The main reason why the 5870 is so fast is because the processor has 2.15 billion transistors inside it, compared with 956 million in the HD 4870. This means it has 1,600 stream processors, compared to the older card's 800. Plus, the newcomer has a core clock speed 100MHz faster than the 4870's 750MHz. Finally, it has 1GB of GDDR5 memory running at 1.2GHz, 450MHz quicker than the 4870's RAM.

It's important to note that the 5870 fully supports DirectX 11, which is part of Windows 7, and will be offered to Vista users in a future update. As it's not exclusive to Windows 7, games developers should sit up and take more notice, and DirectX 11 games - in theory - will appear thick and fast. Currently, however, there are only a handful of DirectX 11 titles due out before the end of the year, including Colin McRae: Dirt 2, Aliens vs Predator, BattleForge and S.T.A.L.K.E.R.: Call of Pripyat.

DirectX 11 benefits

DirectX 11 is an evolution of DirectX 10, and while it still lacks some of the features that games developers have been asking Microsoft for since the launch of Vista, it does have some highlights that are sure to bring big improvements to game effects.

One is tessellation. This has been around since 2001, but with the power of new graphics cards such as the HD 5870, it can be put to use making objects and scenery in games look ever more lifelike. It increases the complexity of an object as the player moves closer to it, adding extra triangles only when they're needed. Previously, developers had to make several different versions of an object and show the appropriate one depending on its distance to the player. Tessellation, therefore, makes the programmer's life easier, and is why they are more likely to produce games that take advantage of DirectX 11.

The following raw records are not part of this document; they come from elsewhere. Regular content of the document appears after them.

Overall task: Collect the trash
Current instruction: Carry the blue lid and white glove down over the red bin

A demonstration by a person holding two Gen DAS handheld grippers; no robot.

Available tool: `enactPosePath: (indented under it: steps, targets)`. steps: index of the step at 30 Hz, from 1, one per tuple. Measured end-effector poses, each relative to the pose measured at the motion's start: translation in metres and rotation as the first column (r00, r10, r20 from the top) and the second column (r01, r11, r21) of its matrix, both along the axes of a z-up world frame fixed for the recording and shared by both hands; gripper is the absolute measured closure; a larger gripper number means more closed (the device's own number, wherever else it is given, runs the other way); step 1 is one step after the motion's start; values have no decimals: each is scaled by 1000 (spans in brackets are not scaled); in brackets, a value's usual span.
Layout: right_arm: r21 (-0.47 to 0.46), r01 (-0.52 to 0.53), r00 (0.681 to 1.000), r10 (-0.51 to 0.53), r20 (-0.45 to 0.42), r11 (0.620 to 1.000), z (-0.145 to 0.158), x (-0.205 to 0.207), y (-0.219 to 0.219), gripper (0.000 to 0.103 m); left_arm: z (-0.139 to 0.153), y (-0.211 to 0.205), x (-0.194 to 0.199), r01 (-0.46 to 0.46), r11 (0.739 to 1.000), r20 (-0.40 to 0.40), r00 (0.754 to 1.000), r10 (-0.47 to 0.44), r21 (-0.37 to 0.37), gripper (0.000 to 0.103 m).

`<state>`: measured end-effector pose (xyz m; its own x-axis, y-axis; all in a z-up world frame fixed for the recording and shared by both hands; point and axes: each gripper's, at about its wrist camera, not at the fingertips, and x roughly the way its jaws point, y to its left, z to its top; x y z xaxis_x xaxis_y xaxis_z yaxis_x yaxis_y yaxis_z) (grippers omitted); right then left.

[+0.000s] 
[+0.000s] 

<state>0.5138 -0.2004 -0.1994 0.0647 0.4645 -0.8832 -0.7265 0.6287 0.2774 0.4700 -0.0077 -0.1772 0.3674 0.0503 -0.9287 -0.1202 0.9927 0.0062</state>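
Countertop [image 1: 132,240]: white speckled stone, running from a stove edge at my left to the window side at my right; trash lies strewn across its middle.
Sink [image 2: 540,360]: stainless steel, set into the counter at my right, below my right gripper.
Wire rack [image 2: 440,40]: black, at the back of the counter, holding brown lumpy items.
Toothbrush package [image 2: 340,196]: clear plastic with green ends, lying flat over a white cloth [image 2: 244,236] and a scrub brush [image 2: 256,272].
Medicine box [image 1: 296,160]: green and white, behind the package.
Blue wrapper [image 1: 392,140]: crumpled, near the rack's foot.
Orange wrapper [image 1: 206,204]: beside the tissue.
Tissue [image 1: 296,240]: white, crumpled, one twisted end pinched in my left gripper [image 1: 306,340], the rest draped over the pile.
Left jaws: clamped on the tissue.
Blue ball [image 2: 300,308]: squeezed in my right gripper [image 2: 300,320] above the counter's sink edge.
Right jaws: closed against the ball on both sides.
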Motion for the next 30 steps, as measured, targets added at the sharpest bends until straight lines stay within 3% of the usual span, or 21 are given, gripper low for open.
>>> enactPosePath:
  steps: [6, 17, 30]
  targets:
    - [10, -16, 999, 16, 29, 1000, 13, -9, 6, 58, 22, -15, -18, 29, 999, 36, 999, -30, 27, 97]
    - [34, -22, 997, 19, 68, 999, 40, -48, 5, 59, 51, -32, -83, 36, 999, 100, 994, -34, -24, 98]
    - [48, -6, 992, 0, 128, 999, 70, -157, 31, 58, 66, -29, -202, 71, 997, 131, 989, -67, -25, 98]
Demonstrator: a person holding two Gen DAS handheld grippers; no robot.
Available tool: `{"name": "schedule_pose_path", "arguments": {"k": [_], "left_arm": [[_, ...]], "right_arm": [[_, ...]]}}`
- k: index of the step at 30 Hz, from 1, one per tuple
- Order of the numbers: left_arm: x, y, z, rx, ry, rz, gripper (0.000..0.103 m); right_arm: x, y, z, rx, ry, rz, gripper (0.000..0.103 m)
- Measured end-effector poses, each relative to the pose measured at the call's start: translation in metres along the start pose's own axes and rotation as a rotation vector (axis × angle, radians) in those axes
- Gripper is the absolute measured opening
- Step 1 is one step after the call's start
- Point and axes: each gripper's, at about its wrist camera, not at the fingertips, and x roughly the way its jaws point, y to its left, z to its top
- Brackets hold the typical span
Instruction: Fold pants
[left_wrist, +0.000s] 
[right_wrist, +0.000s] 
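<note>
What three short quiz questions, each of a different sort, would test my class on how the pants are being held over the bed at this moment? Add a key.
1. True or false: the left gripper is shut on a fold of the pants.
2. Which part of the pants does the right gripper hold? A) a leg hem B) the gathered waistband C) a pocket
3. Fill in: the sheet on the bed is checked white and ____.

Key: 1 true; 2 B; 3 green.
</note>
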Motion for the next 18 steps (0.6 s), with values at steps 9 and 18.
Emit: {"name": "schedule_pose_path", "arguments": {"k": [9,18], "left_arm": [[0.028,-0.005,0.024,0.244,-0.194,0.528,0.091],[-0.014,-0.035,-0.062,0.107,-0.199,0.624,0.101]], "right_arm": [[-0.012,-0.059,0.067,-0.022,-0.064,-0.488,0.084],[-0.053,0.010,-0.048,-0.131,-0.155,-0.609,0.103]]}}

DirectCompute is also new. Its main purpose isn't for gaming, but to allow the GPU to be used for other functions. GPUs are excellent at executing instructions in parallel, while CPUs excel at executing instructions in a serial fashion. Essentially, it means that applications that can take advantage of parallel processors can run much faster. Video transcoding is a good example. Often, you'll need to convert a video to a different format, perhaps to watch it on a portable media player. This conversion can take a long time using a CPU, but a GPU can complete the job in a fraction of the time.

A third benefit of DirectX 11 is multithreaded rendering. This simply means that the full power of a dual-, triple- or quad-core CPU can be used, avoiding the traditional bottleneck that slowed down a fast graphics card. In theory, it should lead to more frames per second in the latest games.

Power use

The good news is that the 5870 doesn't generate twice the heat or use twice the power of the 4870. This is because ATI has used a smaller manufacturing process that reduces the GPU's size. While the 4870 used a maximum of 160W, the new card uses little more at 188W. It uses just 27W when idle, compared to the 4870's 90W. During our testing, the card's fan was never noisy. While we haven't had enough time to fully test its overclocking potential, games remained stable even when we overclocked the core and memory by 100MHz (400MHz effective for the memory).